Just started listening. I'm excited for this series. I was one of the kids who was prevented from reading Harry Potter by my church and family because it was "promoting witchcraft". Later in life I was urged by many of my friends to read the books when they found out I hadn't. I ended up reading the entire series at the age of 31. The situation with J.K. Rowling now is so interesting because many of the same friends who were shocked I'd never read the books and urged me to read them are now very vocal about their opposition to Rowling's views. I'd encourage them to actually go and read what she's written on the subject, which you can disagree with. I don't think her views warrant the intensity of opposition she's had. Unfortunately, I don't think my friends are interested in reading what she's written so we just don't talk about it.

Expand full comment
Feb 21, 2023·edited Feb 21, 2023

Just listened to this now.

Thank you so much for creating this podcast. Harry Potter and JK Rowling have played a particular role in my life. I'm so grateful for her work. My heart goes out to those suffering from gender dysphoria, and those marginalized for who they are... But the hatred of JK Rowling is deeply misplaced. It's as foolish now by the trans movement as it was by the Christians in the late 90s.

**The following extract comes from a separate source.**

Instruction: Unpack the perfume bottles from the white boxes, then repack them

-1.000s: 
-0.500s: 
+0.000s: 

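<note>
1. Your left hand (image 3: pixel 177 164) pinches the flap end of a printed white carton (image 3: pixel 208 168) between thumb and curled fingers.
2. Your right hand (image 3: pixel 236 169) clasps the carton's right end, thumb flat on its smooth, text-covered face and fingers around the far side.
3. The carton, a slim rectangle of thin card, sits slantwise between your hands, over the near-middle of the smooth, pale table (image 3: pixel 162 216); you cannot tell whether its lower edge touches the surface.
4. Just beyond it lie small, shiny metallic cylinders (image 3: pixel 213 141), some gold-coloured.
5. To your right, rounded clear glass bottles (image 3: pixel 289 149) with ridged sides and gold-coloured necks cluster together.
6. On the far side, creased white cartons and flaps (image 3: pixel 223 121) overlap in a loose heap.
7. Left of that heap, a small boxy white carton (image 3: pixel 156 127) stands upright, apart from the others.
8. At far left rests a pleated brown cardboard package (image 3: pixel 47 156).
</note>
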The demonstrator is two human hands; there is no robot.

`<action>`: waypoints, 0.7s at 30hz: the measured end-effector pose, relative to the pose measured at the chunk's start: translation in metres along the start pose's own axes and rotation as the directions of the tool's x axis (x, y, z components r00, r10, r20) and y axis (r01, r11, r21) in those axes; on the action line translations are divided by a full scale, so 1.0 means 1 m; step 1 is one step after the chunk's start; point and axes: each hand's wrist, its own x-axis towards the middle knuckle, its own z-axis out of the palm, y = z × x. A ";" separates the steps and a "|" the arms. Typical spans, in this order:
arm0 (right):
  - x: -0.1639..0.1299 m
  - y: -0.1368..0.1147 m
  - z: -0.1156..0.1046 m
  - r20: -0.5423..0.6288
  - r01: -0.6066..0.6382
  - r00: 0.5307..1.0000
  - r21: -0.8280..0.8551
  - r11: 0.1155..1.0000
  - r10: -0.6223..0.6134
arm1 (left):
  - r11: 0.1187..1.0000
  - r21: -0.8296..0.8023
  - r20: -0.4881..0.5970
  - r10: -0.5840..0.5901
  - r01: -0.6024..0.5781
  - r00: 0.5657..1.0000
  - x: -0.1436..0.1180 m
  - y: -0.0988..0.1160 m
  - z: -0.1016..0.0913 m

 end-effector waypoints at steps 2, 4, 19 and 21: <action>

Harry Potter was a guiding light, a hope in a mostly miserable upbringing I had throughout my schooling. I was born with a cleft lip, which left a scar I was often bullied for. I didn't have a girlfriend throughout elementary, junior high, or highschool. I went head first into university but that was a mistake and I soon dropped out. It took me years to get to the point where I was a functioning member of society. In 2015 (five years after dropping out) I went back to university with a new sense of purpose.

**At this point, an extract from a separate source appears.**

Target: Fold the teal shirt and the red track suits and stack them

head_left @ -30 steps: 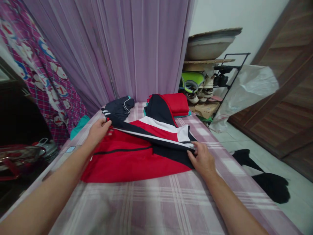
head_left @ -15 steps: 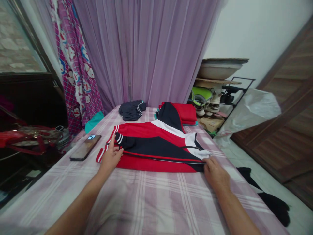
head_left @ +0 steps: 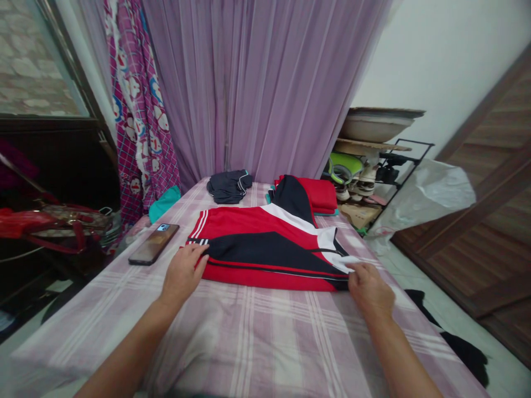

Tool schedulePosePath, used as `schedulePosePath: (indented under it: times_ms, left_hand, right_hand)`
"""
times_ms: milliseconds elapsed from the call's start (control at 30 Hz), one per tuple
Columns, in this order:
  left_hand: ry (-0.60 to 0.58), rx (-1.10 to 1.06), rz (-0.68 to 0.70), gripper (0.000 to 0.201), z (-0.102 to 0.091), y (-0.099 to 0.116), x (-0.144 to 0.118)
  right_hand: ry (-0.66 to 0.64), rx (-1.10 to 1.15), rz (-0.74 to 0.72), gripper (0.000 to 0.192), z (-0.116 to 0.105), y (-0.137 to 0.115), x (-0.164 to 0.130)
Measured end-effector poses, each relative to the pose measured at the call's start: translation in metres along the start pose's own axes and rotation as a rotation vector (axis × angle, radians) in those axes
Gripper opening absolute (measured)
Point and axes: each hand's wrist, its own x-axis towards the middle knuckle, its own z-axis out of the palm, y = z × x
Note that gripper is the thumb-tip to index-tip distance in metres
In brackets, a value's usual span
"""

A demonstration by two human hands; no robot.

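Observation:
A red, navy and white jacket (head_left: 244, 221) lies spread on the bed, its front towards me folded so that one navy sleeve (head_left: 257, 249) runs across the body. White stripes mark the cuff and hem at the left end. My left hand (head_left: 182, 271) rests at the striped cuff, fingers stretched over it and thumb apart. At the collar and shoulder end, my right hand (head_left: 371, 287) pinches the jacket's near edge between thumb and fingers. The other navy sleeve (head_left: 292, 193) stretches away towards the back.
A phone (head_left: 153, 244) lies left of the jacket on the checked bedsheet (head_left: 257, 337). Towards the back are a dark bundled garment (head_left: 228, 187) and a folded red garment (head_left: 323, 196). A shoe rack (head_left: 409, 171) stands right of the bed, with dark cloth (head_left: 460, 342) on the floor.
The navy sleeve's cuff has come down flatter onto the jacket's hem, and my left fingers now lie over it. My right hand keeps its pinch. The view has shifted slightly.

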Motion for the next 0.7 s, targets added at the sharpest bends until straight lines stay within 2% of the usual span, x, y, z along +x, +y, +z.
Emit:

In February of 2017 I was working on a paper for my "Current Issues in Psychopathology Class" (by sheer coincidence, it actually was about whether gender dysphoria should be in the the DSM, but this story isn't about that). I was working on this paper with a classmate of mine in the library, where I was then joined by a woman I had met last summer, who wanted to study with my classmate and I. After a productive study day, the four of us: my classmate, her boyfriend, this female friend who was taking and interest in me, and I went to see Fantastic Beasts and Where to Find them.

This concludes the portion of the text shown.